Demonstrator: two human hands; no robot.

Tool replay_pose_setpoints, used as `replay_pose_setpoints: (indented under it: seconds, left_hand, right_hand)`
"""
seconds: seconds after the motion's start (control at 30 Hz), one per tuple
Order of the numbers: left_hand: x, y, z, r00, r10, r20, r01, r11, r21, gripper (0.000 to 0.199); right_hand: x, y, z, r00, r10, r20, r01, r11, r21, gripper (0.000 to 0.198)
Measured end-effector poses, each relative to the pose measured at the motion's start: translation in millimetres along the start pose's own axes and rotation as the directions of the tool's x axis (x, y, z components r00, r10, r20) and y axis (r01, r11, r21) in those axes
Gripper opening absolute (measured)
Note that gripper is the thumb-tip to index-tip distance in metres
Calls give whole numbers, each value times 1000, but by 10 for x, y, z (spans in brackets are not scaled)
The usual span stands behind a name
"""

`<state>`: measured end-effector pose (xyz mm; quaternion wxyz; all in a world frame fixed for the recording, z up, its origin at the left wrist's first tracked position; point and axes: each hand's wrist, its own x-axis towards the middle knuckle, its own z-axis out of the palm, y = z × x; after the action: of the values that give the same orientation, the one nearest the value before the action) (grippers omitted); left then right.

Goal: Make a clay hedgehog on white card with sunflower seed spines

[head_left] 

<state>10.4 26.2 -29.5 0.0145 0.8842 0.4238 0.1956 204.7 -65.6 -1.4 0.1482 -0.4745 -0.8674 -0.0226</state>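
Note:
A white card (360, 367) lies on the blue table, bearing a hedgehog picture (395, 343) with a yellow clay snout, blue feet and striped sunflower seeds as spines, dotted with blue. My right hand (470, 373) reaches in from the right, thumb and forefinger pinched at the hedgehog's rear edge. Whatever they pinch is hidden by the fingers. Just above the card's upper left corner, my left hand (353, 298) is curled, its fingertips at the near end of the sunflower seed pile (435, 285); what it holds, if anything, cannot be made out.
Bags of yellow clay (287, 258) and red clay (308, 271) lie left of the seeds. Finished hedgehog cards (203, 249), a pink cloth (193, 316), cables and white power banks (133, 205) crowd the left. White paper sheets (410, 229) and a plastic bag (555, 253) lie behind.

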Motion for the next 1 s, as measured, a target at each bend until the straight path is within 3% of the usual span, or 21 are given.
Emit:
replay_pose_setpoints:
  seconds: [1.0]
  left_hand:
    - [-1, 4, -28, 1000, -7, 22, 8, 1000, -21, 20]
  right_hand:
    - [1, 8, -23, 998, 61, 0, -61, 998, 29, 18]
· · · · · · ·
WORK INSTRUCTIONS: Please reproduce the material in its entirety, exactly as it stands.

SOLUTION:
Demonstrator: two human hands; no robot.

Tool replay_pose_setpoints, used as `replay_pose_setpoints: (indented under it: seconds, left_hand, right_hand)`
"""
seconds: seconds after the motion's start (control at 30 Hz), one per tuple
Order of the numbers: left_hand: x, y, z, r00, r10, r20, r01, r11, r21, gripper (0.000 to 0.199); right_hand: x, y, z, r00, r10, r20, r01, r11, r21, gripper (0.000 to 0.198)
Measured end-effector poses, each relative to the pose measured at the motion's start: translation in millimetres along the start pose's own axes and rotation as the directions of the tool's x axis (x, y, z components r00, r10, r20) and y axis (r01, r11, r21) in those axes
Gripper opening absolute (measured)
Note that gripper is the thumb-tip to index-tip distance in metres
Calls give whole numbers, each value times 1000, but by 10 for x, y, z (spans in brackets are not scaled)
The usual span stands behind a name
"""

`<state>`: measured end-effector pose (xyz mm; quaternion wxyz; all in a world frame fixed for the recording, z up, its origin at the left wrist's first tracked position; point and axes: each hand's wrist, its own x-axis towards the middle knuckle, its own z-axis out of the palm, y = z × x; after the action: of the values that give the same orientation, the one nearest the value before the action) (grippers omitted); left then right.

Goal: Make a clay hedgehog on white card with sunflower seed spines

[head_left] 

<state>10.4 26.2 -29.5 0.0145 0.8842 0.4238 0.1956 204.7 -65.6 -1.4 0.1482 -0.4745 -0.8674 -0.0226</state>
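Note:
A white card (360, 367) lies on the blue table, bearing a hedgehog picture (395, 343) with a yellow clay snout, blue feet and striped sunflower seeds as spines, dotted with blue. My right hand (470, 373) reaches in from the right, thumb and forefinger pinched at the hedgehog's rear edge. Whatever they pinch is hidden by the fingers. Just above the card's upper left corner, my left hand (353, 298) is curled, its fingertips at the near end of the sunflower seed pile (435, 285); what it holds, if anything, cannot be made out.
Bags of yellow clay (287, 258) and red clay (308, 271) lie left of the seeds. Finished hedgehog cards (203, 249), a pink cloth (193, 316), cables and white power banks (133, 205) crowd the left. White paper sheets (410, 229) and a plastic bag (555, 253) lie behind.
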
Motion for the next 1 s, as measured, a target at each bend until the straight path is within 3% of the usual span, or 21 are given.
Emit:
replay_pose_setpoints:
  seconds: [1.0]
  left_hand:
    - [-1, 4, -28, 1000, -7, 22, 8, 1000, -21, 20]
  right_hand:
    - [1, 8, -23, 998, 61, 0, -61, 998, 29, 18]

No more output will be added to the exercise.